__DIRECTIONS__.
Using the records that follow, copy every line containing the word "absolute".

__DATA SHOWN__.

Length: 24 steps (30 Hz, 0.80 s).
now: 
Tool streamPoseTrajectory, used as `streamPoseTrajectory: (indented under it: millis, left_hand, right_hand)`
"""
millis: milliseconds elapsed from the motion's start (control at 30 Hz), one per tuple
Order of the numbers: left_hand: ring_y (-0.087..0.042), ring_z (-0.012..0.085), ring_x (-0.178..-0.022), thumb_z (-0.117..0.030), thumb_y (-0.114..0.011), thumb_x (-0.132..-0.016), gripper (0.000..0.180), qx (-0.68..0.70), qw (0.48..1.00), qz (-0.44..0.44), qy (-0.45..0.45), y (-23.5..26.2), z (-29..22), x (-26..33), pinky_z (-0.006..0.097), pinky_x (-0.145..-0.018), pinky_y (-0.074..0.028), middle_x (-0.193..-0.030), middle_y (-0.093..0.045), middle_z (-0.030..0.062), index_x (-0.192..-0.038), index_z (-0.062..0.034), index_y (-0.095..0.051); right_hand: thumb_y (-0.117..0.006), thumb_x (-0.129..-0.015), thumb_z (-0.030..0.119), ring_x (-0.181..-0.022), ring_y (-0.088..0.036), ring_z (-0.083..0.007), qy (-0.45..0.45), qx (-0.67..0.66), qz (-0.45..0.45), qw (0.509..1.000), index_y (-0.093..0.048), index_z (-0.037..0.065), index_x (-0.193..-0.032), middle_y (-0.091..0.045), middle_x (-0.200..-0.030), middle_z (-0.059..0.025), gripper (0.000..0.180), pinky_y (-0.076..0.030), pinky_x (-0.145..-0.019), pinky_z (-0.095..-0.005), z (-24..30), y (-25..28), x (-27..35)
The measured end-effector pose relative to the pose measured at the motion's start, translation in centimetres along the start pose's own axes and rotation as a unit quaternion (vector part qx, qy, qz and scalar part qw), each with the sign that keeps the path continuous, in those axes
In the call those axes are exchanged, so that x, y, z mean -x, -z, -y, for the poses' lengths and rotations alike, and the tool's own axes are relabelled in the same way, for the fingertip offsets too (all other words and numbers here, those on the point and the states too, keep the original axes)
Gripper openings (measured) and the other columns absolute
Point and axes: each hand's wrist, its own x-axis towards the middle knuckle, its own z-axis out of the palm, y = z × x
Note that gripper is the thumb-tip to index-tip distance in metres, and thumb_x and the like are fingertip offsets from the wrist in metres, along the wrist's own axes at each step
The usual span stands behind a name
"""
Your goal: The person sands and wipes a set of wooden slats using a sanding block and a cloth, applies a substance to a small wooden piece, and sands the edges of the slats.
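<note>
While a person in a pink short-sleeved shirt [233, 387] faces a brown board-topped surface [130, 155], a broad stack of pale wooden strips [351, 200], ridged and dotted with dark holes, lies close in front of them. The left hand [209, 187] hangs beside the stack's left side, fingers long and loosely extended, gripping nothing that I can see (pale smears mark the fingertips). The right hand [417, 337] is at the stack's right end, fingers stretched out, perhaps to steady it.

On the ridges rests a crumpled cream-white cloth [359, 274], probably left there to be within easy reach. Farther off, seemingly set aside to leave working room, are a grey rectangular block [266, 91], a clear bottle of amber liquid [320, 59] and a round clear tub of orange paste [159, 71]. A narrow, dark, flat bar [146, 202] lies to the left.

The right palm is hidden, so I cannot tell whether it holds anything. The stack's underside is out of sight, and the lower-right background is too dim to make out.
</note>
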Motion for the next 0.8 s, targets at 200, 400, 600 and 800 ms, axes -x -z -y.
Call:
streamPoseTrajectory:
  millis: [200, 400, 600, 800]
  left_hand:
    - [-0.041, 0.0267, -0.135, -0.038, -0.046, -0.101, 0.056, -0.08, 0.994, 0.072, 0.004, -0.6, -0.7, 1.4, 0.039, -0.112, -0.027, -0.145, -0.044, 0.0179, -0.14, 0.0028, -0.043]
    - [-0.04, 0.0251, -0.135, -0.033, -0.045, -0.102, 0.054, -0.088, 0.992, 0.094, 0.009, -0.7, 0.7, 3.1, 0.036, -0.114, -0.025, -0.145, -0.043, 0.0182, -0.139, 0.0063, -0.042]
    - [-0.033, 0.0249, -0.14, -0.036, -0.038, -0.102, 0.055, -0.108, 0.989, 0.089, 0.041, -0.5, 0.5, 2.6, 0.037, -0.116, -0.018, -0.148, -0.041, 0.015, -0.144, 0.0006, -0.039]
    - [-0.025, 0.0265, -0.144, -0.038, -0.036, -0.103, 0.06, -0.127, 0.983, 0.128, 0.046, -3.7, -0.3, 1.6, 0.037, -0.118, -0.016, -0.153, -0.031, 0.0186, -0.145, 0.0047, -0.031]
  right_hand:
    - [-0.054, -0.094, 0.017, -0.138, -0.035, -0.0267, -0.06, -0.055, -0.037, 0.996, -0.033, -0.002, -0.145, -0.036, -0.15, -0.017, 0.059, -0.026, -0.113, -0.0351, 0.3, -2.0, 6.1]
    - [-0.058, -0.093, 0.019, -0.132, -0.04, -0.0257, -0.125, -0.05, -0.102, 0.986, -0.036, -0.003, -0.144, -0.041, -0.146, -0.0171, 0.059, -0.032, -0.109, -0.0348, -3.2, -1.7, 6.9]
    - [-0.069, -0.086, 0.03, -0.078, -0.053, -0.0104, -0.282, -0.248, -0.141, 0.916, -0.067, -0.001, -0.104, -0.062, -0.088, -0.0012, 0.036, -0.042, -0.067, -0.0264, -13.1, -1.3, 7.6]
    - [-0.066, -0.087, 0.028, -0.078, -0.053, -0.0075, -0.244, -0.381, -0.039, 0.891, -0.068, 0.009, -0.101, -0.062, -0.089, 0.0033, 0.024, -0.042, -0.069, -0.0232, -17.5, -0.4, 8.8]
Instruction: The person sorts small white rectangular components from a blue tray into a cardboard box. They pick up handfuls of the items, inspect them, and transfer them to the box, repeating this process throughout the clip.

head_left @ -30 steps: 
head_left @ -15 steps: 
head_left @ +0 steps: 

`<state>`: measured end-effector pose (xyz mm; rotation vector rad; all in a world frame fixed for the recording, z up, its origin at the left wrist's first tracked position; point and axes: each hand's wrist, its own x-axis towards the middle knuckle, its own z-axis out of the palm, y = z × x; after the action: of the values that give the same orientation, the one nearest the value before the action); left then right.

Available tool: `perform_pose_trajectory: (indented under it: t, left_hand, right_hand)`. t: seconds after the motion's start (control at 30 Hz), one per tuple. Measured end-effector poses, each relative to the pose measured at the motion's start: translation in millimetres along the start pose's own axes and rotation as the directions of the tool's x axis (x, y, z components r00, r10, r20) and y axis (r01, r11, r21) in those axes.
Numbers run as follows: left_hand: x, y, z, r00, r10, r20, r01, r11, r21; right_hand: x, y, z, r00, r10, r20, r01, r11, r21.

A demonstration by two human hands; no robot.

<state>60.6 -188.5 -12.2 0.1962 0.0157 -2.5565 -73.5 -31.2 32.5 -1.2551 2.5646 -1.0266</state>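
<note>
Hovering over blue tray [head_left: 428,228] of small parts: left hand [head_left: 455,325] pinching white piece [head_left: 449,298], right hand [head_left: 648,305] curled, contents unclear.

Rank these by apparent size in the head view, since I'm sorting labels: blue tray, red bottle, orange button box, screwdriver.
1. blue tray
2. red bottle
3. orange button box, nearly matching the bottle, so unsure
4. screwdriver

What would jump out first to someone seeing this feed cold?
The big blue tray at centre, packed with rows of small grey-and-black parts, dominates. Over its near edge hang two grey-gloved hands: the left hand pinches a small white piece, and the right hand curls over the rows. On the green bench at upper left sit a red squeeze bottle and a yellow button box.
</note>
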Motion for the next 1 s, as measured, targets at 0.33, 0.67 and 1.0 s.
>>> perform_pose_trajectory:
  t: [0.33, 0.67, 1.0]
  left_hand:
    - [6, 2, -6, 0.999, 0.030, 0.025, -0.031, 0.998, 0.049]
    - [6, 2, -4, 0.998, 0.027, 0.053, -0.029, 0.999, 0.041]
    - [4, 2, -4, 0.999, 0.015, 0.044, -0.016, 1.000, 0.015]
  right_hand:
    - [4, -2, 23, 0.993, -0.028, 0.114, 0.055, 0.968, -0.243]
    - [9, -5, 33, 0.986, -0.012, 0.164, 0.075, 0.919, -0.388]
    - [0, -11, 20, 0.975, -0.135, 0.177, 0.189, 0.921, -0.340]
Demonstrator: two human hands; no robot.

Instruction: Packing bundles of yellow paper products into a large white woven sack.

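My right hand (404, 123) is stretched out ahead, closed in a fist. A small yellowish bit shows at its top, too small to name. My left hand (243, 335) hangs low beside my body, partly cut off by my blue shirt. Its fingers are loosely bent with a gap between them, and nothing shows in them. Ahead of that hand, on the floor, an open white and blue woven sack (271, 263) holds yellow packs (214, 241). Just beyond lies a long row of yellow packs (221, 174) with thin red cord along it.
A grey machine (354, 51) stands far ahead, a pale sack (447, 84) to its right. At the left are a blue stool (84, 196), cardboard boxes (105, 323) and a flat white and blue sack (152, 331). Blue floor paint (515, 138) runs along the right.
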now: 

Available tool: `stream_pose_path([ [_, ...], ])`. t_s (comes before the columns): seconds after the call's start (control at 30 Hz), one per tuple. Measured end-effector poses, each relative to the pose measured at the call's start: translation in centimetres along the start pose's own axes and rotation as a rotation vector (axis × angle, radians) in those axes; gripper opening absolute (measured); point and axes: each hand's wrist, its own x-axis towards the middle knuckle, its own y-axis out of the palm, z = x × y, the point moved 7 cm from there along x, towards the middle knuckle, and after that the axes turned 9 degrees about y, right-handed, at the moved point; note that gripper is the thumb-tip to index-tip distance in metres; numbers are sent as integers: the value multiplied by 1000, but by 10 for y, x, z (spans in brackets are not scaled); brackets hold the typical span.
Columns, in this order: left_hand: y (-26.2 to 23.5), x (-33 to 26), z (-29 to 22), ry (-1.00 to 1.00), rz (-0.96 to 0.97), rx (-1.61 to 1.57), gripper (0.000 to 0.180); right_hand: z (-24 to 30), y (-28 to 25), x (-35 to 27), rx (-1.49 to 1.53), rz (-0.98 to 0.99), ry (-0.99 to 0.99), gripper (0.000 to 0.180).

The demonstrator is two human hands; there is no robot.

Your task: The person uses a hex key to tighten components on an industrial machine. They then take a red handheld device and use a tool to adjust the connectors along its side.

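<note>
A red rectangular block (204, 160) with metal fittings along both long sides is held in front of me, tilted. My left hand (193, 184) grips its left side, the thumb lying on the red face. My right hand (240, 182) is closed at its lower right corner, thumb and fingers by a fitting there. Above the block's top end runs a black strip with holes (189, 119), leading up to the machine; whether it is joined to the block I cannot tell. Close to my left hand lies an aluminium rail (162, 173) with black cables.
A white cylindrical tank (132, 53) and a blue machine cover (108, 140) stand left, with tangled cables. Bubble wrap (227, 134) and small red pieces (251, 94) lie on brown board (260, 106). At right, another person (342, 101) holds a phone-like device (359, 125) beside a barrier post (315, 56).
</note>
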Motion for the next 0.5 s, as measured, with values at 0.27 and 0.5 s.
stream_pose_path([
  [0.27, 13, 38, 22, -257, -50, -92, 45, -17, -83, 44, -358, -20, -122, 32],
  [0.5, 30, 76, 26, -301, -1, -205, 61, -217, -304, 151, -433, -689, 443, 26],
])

__RESULT FOR THIS TASK__.
Gripper openings (measured) and the other columns absolute
Available tool: `stream_pose_path([ [_, ...], ])`. t_s (comes before the columns): seconds after the call's start (control at 30 Hz), one per tuple. Measured end-effector poses, each relative to the pose measured at the call's start: translation in centimetres along the start pose's own axes and rotation as a rotation vector (axis × angle, radians) in those axes; gripper opening absolute (measured); point and axes: each hand's wrist, its own x-axis towards the middle knuckle, its own y-axis out of the palm, z = x × y, the point moved 7 cm from there along x, towards the middle knuckle, and after that the axes turned 9 degrees about y, right-handed, at the moved point; note that gripper is the thumb-tip to index-tip distance in metres; numbers are sent as integers: the value multiplied by 1000, but by 10 for y, x, z (spans in brackets are not scaled); brackets hold the typical span.

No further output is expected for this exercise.